Task objective: Output only the lines below from the one containing "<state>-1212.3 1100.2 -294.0" to the one containing "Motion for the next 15", exactly as written, both ends kept.

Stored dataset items
┄┄┄┄┄┄

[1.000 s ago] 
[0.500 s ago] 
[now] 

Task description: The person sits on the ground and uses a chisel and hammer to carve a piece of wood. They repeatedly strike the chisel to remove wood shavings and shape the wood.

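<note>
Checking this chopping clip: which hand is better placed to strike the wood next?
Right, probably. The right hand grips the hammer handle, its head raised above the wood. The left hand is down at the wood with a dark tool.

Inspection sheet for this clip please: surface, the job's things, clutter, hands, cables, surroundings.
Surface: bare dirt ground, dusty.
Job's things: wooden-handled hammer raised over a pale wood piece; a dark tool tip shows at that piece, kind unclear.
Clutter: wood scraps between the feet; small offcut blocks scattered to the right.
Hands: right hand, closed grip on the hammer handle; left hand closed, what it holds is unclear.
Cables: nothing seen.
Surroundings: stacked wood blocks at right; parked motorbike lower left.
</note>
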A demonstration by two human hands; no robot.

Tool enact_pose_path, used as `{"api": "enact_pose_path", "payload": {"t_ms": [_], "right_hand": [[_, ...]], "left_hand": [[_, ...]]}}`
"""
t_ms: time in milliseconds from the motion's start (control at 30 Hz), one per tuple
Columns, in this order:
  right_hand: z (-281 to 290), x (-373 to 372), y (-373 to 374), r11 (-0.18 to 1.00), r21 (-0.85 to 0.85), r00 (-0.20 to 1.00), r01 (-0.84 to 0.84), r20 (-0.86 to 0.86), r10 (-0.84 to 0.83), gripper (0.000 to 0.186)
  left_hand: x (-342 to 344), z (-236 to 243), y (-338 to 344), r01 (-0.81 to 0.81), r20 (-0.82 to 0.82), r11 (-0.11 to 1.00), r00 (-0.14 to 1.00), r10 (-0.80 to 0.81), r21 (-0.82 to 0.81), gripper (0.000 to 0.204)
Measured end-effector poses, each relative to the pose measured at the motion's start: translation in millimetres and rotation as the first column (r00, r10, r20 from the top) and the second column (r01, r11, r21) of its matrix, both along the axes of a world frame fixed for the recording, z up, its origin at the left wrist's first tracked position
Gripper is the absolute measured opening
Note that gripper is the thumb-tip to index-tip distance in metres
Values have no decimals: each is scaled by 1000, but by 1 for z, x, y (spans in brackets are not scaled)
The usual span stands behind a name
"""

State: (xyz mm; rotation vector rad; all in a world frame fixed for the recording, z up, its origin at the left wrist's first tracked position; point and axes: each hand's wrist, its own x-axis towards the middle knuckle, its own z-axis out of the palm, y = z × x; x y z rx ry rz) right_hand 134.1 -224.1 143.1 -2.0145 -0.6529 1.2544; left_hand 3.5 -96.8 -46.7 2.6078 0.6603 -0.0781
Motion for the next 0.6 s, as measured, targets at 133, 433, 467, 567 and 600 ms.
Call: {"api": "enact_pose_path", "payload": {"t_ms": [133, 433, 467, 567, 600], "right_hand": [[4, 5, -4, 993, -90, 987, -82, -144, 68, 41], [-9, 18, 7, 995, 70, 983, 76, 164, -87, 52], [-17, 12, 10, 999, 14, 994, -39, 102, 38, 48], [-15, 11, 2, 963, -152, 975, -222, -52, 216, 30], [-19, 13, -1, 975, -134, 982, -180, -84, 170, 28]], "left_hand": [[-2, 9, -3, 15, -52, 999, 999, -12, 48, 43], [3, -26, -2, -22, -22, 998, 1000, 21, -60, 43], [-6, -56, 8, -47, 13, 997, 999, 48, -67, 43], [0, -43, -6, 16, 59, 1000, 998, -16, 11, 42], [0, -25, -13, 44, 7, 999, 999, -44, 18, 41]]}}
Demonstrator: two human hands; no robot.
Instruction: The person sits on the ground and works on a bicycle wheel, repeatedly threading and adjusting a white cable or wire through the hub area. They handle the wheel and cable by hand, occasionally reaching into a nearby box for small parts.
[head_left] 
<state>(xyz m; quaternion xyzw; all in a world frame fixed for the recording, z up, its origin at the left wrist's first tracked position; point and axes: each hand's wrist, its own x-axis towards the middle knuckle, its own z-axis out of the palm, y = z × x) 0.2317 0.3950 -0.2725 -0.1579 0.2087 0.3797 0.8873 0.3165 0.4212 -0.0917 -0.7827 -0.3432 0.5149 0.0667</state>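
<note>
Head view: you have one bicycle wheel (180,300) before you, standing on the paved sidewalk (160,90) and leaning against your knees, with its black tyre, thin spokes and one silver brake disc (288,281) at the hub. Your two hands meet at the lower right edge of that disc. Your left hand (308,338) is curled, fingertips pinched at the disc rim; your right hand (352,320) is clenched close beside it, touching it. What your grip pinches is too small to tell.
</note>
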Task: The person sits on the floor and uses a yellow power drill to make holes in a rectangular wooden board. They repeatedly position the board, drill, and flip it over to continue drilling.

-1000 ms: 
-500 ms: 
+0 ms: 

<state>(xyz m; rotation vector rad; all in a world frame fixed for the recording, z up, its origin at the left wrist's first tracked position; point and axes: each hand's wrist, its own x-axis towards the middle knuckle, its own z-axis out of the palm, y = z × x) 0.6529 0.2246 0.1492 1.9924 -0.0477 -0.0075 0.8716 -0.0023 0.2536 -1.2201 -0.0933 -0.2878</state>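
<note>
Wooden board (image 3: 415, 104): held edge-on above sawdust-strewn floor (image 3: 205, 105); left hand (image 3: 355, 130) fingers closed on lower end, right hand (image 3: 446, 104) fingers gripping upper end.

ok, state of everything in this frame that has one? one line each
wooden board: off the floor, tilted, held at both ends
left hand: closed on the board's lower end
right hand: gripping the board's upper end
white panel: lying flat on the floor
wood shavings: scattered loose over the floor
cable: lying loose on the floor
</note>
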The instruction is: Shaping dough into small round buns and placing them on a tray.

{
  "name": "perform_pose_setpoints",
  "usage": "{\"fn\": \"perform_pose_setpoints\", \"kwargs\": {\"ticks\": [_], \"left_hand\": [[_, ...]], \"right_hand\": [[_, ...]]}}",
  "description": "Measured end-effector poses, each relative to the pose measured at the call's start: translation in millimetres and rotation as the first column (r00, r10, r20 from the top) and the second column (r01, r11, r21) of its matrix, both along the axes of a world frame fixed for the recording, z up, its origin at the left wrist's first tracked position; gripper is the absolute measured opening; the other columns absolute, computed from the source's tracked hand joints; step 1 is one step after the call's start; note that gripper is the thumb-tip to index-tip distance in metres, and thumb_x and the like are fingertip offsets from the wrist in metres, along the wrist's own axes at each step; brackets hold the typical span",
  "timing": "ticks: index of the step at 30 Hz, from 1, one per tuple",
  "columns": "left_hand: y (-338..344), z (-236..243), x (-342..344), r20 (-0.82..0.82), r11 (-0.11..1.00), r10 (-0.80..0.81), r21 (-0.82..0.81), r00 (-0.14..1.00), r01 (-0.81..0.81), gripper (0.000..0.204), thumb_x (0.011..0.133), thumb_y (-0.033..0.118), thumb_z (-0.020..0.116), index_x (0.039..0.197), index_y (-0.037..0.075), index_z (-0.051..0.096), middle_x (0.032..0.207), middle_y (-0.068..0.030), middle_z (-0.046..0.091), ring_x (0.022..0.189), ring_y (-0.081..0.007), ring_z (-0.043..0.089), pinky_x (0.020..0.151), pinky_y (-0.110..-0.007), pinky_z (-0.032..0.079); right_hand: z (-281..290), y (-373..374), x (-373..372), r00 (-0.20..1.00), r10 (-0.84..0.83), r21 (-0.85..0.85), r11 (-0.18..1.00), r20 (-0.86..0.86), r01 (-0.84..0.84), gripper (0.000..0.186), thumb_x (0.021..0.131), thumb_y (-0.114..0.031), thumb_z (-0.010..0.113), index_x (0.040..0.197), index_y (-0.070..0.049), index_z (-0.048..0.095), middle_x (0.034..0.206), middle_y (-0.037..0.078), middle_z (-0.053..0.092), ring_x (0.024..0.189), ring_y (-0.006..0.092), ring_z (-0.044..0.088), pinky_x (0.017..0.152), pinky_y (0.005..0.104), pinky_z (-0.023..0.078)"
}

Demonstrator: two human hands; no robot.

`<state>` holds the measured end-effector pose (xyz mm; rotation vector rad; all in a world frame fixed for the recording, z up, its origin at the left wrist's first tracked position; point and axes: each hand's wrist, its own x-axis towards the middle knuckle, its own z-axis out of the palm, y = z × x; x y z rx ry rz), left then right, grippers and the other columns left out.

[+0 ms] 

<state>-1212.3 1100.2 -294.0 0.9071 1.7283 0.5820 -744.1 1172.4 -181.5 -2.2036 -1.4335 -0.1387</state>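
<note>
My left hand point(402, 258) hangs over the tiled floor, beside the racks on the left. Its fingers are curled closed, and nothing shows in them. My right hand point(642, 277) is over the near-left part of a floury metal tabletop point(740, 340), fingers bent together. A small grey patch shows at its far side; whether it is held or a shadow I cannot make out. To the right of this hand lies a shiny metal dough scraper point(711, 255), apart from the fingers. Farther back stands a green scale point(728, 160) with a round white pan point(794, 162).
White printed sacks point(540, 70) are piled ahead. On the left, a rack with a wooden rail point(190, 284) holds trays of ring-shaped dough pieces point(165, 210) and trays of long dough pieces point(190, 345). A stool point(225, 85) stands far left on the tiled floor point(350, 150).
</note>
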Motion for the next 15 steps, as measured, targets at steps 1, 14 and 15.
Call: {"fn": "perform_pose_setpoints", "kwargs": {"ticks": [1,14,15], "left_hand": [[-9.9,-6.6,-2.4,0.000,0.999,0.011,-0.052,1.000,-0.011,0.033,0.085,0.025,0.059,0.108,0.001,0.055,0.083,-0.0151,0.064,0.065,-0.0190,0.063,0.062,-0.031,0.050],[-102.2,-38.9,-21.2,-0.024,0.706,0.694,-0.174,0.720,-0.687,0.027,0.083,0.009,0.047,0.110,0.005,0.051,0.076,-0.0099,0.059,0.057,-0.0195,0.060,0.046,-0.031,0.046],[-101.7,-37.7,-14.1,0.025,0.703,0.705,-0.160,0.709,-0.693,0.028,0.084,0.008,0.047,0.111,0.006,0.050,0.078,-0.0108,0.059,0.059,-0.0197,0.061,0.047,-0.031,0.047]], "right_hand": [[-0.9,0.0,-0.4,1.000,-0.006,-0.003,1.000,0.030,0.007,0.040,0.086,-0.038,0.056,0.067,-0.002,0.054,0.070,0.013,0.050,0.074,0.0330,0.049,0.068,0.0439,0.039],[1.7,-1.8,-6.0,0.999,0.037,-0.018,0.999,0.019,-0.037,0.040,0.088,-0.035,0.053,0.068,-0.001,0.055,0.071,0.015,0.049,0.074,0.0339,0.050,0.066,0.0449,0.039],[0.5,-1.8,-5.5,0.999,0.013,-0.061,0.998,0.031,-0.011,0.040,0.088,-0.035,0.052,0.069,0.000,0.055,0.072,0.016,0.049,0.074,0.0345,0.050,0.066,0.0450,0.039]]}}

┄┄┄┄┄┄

Exercise result:
<state>-1212.3 1100.2 -294.0 0.9071 1.7283 0.5820 -744.1 1172.4 -181.5 -2.2036 -1.4335 -0.1387</state>
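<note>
My left hand point(402, 258) hangs over the tiled floor, beside the racks on the left. Its fingers are curled closed, and nothing shows in them. My right hand point(642, 277) is over the near-left part of a floury metal tabletop point(740, 340), fingers bent together. A small grey patch shows at its far side; whether it is held or a shadow I cannot make out. To the right of this hand lies a shiny metal dough scraper point(711, 255), apart from the fingers. Farther back stands a green scale point(728, 160) with a round white pan point(794, 162).
White printed sacks point(540, 70) are piled ahead. On the left, a rack with a wooden rail point(190, 284) holds trays of ring-shaped dough pieces point(165, 210) and trays of long dough pieces point(190, 345). A stool point(225, 85) stands far left on the tiled floor point(350, 150).
</note>
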Motion for the next 15 steps, as measured, targets at steps 1, 14 and 15.

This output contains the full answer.